Objective: The objective of this study is to evaluate the correlation of radiologically diagnosed non-alcoholic fatty liver disease (NAFLD) with serum uric acid (SUA) levels.Methods: It is a case control study conducted in private sector tertiary care hospital. A total of 200 subjects were involved in this study after calculation of sample size. The study participants were recruited from the medicine ward while the healthy controls were taken from the general population. Non probability consecutive sampling technique was employed. Inclusion criteria was patients who were diagnosed with fatty liver through abdominal ultrasonography.

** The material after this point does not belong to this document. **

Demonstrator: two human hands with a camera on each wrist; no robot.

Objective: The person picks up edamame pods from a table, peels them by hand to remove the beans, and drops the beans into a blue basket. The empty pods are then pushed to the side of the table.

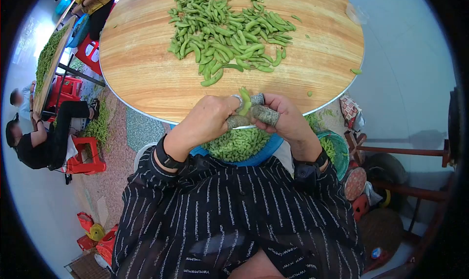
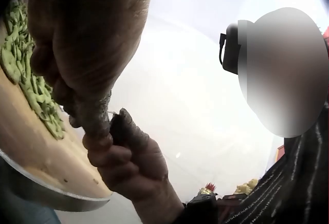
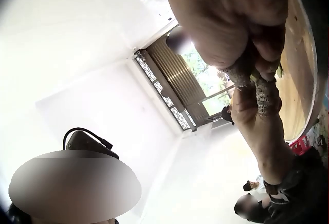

Exclusion criteria was patients suffering from any other chronic illness that can lead to an echogenic liver on ultrasound (viral hepatitisand diabetes) and history of alcohol consumption. Ethical approval for the study was taken from IRB. Data were entered and analysed using IBM SPSS version 23.0. Mean with standard deviation for age, BMI, SBP, DBP and SUA were reported between two study groups.Results: Highly significant results were observed between two groups; diseased and controls. Mean uric acid levels were found to be significantly higher in NAFLD (non-alcoholic fatty liver disease)cases as compared to controls, with serum uric acid showing an affirmative and positive linear relationship with fatty liver. An increase in BMI and systolic and diastolic blood pressures was also seen in NAFLD group as compared to controls which indicates that BMI is a comorbid for cardiac complications among the NAFLD patients.Conclusions: The study determined that uric acid levels elevate with progression of non-alcoholic fatty liver disease. This finding brings a new insight of uric acid in clinical practice. Increase in serum uric acid levels might serve as a trigger for physician to screen for NAFLD. An increase in BMI and systolic and diastolic blood pressure in NAFLD patients indicates underlying causes leading to cardiovascular complications in these patients.